North Sea oil and gas exploration 'at lowest level since 1970s'
Exploration in the North Sea oil and gas sector is at its lowest level since the early 1970s, according to an industry report.
Industry body Oil and Gas UK's annual Business Outlook said only 94 wells were drilled last year.
This is the first time the number has fallen below 100 since 1973.
However, the report said the sector is in a healthier state with a rising oil price leading to more firms returning profits.
About 600m barrels of oil and gas are produced from the North Sea each year and for long-term sustainability exploration is needed to find more.
Although a small number of wells were drilled, the amount of oil discovered was its highest since 2008 at 350 million barrels.
But the delayed impact of the downturn also meant the supply sector has seen revenue fall by more than £10 billion.
Deirdre Michie, chief executive of Oil and Gas UK, said: "We must recognise that many areas of the supply chain are still struggling with the impact of the downturn and have yet to benefit from any upturn in activity.
"It's vital that we keep driving fresh thinking, innovative approaches and efficiency efforts. The short-term outlook for our sector is more positive with new projects and new entrants bringing new life to the basin, but there are undoubtedly longer-term challenges.
"We need more exploration if we are to get close to recovering the three to up to nine billion barrels of yet-to-find hydrocarbons on the UKCS, matched by a continuing focus on improving recovery from existing fields.
"The investment decisions we make today are key to how much we produce in the years to come."
The Scottish government said the oil industry remained a key component of Scotland's economy.
Energy Minister, Paul Wheelhouse, commented: "These figures, particularly on growth in investment and a further 5% increase forecast for production in 2018, are therefore very welcome.
"While this will boost the supply chain, companies are still finding conditions tough at this time, so we will continue to press UK ministers to exercise their reserved powers to do more to stimulate exploration and attract fresh investment."
The report suggested that material conditions were right for more exploration drilling with changes to the fiscal regime and decreasing overheads making it more cost effective.
But it said early indications suggested companies were instead committing money to areas of the business which produced more certainty that exploration.
With thousands of jobs being shed, companies have managed to drive down by half the cost of producing a barrel of oil.
That has made it easier for new players like Siccar Point Energy to enter the market.
This relatively small firm, backed by private equity investment, now holds a large portfolio and intends to begin drilling in the Cambo and Lyon fields in the spring.
Chief executive officer Jonathan Roger said: "We saw the drop off of investment over the last few years and the UK is at a critical time so if that continued it would accelerate the end of life for the basin.
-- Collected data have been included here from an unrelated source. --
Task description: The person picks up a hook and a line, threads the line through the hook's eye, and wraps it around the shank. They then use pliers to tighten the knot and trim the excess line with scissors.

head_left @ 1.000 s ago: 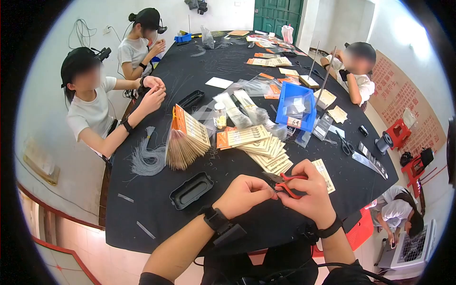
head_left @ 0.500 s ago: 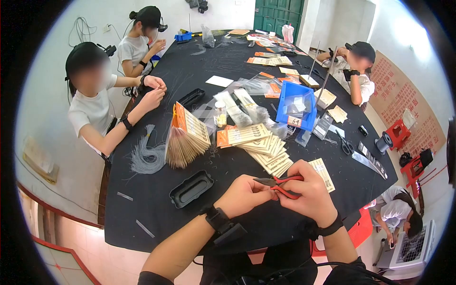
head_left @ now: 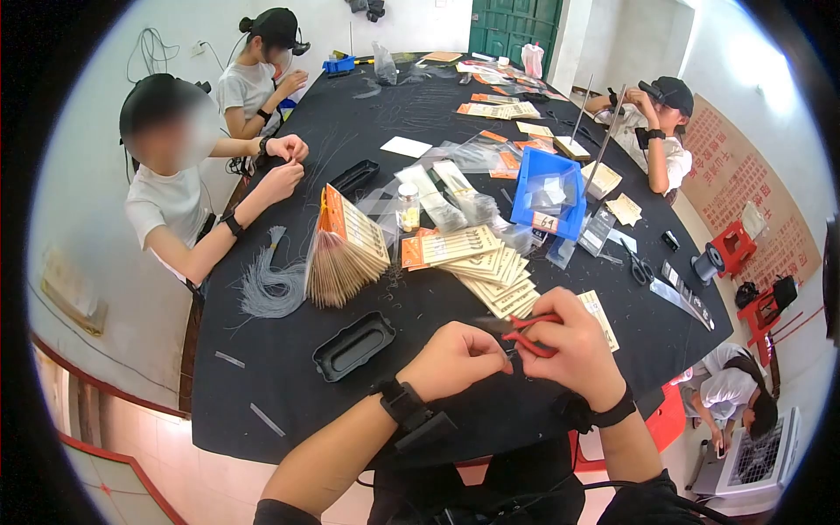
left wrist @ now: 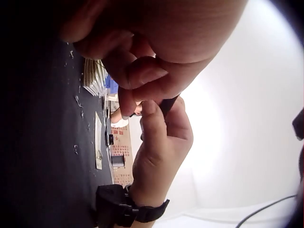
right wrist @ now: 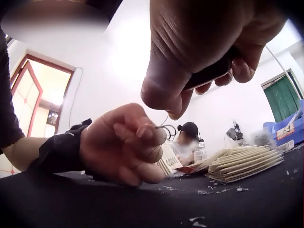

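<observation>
Red-handled pliers lie in my right hand, its fingers curled round the handles and the dark jaws pointing left. Just left of it, my left hand pinches small dark fish hooks between thumb and fingertips. Their curved bends stick out past the fingers in the right wrist view. In the head view the fingertips of the two hands are close together above the black table, and the pliers' jaws stand above the left fingertips. In the left wrist view the left fingers hide most of what is held.
A black tray sits left of my hands. Beyond are stacked cards, a fanned card bundle, a grey line hank, a jar and a blue bin. Scissors lie right. Several people sit around the table.
The pliers first swung over the left fingertips, then drew back up and right with my right hand. A small gap now shows between the hands. My left hand has barely moved.
</observation>
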A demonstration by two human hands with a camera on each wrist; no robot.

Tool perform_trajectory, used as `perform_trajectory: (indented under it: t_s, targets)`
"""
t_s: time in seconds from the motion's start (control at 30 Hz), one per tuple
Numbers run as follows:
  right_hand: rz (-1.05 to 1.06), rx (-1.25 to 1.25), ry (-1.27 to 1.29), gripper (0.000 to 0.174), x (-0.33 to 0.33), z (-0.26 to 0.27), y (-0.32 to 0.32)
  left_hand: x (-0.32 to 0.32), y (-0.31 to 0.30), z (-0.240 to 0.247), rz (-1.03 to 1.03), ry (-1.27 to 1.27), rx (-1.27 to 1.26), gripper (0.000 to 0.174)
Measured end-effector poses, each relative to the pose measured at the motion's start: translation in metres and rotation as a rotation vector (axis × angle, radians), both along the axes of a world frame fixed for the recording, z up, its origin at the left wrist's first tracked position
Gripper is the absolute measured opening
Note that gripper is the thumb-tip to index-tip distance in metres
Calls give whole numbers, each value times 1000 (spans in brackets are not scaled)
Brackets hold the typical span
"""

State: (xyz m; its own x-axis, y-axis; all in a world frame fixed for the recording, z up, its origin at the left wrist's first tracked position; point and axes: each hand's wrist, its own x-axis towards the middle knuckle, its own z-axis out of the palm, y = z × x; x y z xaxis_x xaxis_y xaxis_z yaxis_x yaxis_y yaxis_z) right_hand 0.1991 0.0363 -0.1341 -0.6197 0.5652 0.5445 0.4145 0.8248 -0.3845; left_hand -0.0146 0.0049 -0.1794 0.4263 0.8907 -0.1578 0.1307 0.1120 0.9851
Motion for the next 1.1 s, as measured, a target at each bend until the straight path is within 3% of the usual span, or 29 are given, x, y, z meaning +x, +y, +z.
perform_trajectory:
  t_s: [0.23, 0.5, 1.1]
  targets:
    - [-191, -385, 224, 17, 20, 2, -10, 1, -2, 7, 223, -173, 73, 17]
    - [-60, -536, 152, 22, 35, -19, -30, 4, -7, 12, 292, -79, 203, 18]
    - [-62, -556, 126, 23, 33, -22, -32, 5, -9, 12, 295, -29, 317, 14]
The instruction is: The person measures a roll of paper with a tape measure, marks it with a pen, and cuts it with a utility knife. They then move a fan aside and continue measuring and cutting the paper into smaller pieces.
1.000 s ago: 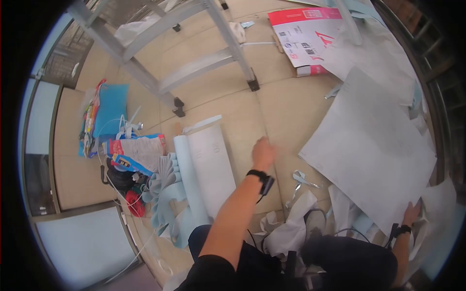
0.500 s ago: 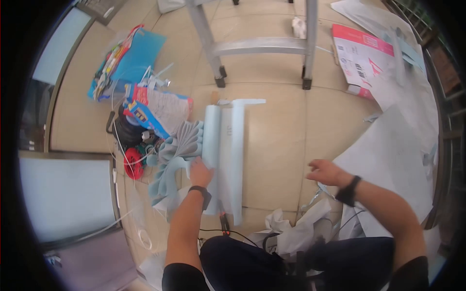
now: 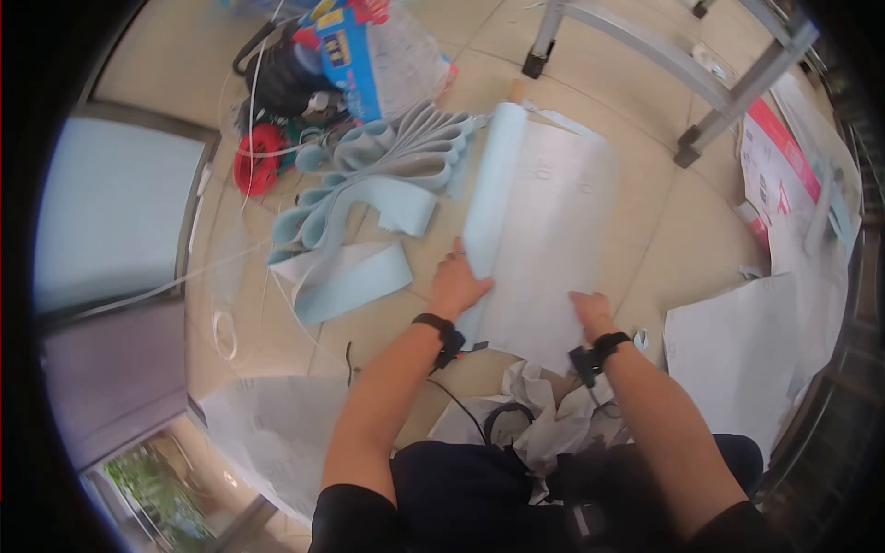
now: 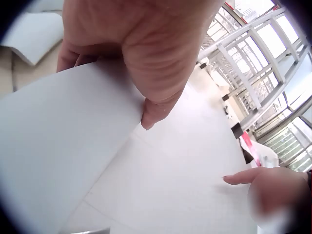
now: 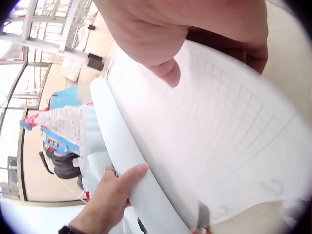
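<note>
A light blue wallpaper roll (image 3: 494,180) lies on the floor before me, with a white sheet (image 3: 553,240) unrolled to its right. Faint grid lines and numbers mark the sheet's backing. My left hand (image 3: 456,284) grips the near part of the roll, its thumb lying over the top in the right wrist view. At the sheet's right edge, my right hand (image 3: 593,313) pinches the paper, thumb above and fingers under. A knife-like blade (image 5: 203,214) with a red-orange handle pokes out by the sheet's near end.
Curled blue strips (image 3: 369,207) lie left of the roll. Beyond them are a blue plastic bag (image 3: 355,69) and a red coil (image 3: 259,158). A metal ladder (image 3: 645,51) stands ahead. Crumpled paper (image 3: 544,415) is near my knees, and a cut sheet (image 3: 733,341) lies to the right.
My left hand came from mid-floor onto the roll. My right hand left the cut sheet, crossed leftward and took the unrolled paper's edge. The partly curled sheet now lies spread wider.
</note>
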Demonstrator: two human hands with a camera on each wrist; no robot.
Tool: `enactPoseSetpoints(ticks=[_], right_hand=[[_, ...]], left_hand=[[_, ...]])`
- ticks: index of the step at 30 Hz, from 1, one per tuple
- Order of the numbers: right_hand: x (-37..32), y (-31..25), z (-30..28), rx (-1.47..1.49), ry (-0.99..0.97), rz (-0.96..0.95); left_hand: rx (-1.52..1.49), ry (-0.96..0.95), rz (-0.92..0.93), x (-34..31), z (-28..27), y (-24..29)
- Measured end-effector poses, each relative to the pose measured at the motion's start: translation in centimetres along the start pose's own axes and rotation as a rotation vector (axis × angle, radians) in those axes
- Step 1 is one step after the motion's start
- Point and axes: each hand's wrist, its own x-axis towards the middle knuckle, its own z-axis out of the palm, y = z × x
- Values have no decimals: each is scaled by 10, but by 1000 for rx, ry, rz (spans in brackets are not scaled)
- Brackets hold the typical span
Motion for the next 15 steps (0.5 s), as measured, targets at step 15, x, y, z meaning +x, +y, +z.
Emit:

Companies investing through the cycle are really what will make a big difference.
"When we raised our finance in 2014 it was just ahead of the oil price crash and although doing deals was very difficult through that downturn it allowed us to use our financial strength to get into the very best quality of opportunities as other companies were looking to reduce their capital expenditure.
"That allowed us to build a fabulous business. We've got interests in three of the largest assets left in the UK in Schiehallion, Mariner and Rosebank."
The Business Outlook expects a big increase in investment during 2018 totalling more than for the last three years combined.
Between 12 and 16 oil and gas developments are expected to be given the go ahead this year which would unlock about £5bn.
Production is predicted to increase by 5% making it 20% higher than five years ago.
And after a huge reduction in headcount, more than half of companies in the sector are expecting employee numbers to rise.